Saturday, April 18, 2020

We Need Correcting


Arise, O LORD, disappoint him, cast him down: deliver my soul from the wicked, which is thy sword:” (Ps 17:13 AV)


This is an interesting statement.  The wicked is the sword of the LORD.  It may be interesting, but it is also accurate.  If the people of God sin against the LORD, who remains as the means of God’s chastisement?  There were Assyria, Babylon, Medea-Persia, Rome, and Germany to name a few.  When God’s people need correcting, it is often the wicked whom the LORD uses for that correction.  The book of Judges is a history of this very pattern.  The people of God fall away and the LORD used her neighbors as the means of turning them back to the LORD.  The church is no different.  We read of the great commission in three of the four gospels.  We read that our LORD and Savior told the church to scatter.  We are told to take the gospel into the world.  Yet Acts tells us even after the Holy Spirit came at Pentecost, they remained in Jerusalem.  It took the persecution of Saul to scatter them.  It took the sword of the wicked to motivate believers to do what the LORD has instructed them to do.  Now, we can fast forward to 2020.

The last few months have been the least from what we call normal.  With the vast majority of citizens being asked the shelter in place or stay at home, our lives are anything but normal.  All non-essential businesses are told to close their doors.  This would include houses of worship.  We would argue that places of worship are the most essential of all.  One could make the case man is body, soul, and spirit.  If a hospital or mental health clinic is essential for the well being of the individual, so too is the house of worship.  Some would argue that online services would suffice.  This is not true.  All one had to do is survey the people of God and they will tell you that in-person ministry and corporate ministry bring much-needed healing that electronic fellowship cannot provide.  And, I would be right there to make the same argument.  But let me address all who might consider themselves believers.

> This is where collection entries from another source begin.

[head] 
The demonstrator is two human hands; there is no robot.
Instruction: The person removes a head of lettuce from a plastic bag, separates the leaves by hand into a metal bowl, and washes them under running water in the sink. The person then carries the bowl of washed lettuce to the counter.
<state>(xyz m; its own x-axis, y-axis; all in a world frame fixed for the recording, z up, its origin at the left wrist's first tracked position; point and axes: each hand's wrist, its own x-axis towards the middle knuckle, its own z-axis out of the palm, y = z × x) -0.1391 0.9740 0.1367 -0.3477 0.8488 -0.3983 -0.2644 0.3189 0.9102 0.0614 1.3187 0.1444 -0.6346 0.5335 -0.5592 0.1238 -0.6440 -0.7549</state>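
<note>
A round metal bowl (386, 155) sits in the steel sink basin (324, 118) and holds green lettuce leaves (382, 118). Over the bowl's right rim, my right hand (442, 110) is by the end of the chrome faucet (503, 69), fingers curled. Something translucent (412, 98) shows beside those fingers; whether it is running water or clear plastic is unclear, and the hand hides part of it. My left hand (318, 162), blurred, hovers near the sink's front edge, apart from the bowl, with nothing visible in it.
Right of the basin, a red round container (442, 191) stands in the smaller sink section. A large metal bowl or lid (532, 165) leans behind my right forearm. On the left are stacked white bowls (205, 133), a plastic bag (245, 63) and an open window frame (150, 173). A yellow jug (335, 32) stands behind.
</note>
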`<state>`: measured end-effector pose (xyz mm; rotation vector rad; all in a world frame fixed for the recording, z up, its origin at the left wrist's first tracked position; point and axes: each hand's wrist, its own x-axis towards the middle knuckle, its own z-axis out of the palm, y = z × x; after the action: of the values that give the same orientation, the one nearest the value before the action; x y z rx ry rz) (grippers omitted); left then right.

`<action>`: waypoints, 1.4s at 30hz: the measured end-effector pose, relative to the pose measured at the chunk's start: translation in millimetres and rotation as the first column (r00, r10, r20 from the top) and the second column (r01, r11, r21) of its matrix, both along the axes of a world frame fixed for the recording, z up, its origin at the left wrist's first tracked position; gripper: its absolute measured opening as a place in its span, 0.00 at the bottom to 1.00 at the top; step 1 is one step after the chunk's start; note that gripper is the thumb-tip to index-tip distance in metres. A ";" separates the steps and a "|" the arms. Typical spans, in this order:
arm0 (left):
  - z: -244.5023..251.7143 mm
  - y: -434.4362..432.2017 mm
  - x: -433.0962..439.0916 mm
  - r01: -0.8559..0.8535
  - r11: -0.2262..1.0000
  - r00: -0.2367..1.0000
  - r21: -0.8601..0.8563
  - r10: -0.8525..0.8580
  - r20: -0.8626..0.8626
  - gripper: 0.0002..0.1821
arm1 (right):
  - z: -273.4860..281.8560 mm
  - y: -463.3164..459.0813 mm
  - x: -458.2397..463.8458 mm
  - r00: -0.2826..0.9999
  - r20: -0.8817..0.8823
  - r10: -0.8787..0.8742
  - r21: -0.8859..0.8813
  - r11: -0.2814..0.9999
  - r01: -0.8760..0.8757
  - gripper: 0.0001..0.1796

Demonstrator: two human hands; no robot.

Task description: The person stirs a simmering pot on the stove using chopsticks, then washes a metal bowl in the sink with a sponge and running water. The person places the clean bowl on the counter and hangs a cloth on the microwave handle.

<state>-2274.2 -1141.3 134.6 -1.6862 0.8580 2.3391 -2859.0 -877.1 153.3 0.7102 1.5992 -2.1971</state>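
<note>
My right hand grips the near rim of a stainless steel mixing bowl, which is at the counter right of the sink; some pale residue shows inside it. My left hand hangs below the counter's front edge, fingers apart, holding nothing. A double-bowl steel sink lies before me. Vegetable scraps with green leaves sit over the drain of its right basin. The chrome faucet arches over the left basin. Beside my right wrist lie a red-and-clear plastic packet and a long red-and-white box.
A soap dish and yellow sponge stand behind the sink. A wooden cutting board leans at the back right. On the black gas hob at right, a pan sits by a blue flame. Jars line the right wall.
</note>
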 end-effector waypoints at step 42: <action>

There is a difference between a hospital or clinic and a health spa.  There is a difference between a grocery store and a restaurant.  There is a difference between a gas station and a car wash.  The first of these are places we must go to and are willing to sacrifice our well being to patronage.  The second, although similar, is not something we would be compelled to go to even if we were risking life or limb for it.  Which brings me to my point.  We have been treating church much like a non-essential or a house of entertainment than we have a place of true worship.  When we orchestrate our services to please ourselves rather than to acknowledge the one true God by repentance and obedience, we are treating the house of God as a consumer product.  Give the world some credit.  They can see right through all this.  They can see the vast majority of what we call essential ministry is nothing more than non-essential entertainment.  But there is another aspect we must consider.  We have our day of grocery shopping.  We schedule it.  We plan for it.  We budget for it.  Only a serious illness would keep us from it.  However, when it comes to attending the house of God, we see it as a preference rather than a conviction.  The world sees this too.  They see nominally committed Christians and judge that if we do not treat church as an essential, coming as often as the doors are open, then why should they?  We have done this to ourselves.  We have dumbed down our services to the most carnal level.  We have treated attendance as optional.  Now, when the world calls our bluff, we cry foul.  Perhaps this should be a great teachable moment for the church.  If we treat the fellowship of the saints as anything less than an essential, the sword of the wicked will take it from us.  If we treat corporate worship no differently than the world would treat a sporting event, maybe we deserve what we are getting.  It is about time revival hits.  It is about time we apologize to the world for our hypocrisy and when restrictions are lifted, treat the command to not forsake the assembling of ourselves together as a non-negotiable.  Perhaps when we get to the other side of all this, we can confess to the LORD we have shamed His house by treating it like a stand-up comic event rather than true repentant and humble worship that demands a change in the lives and hearts of God’s people.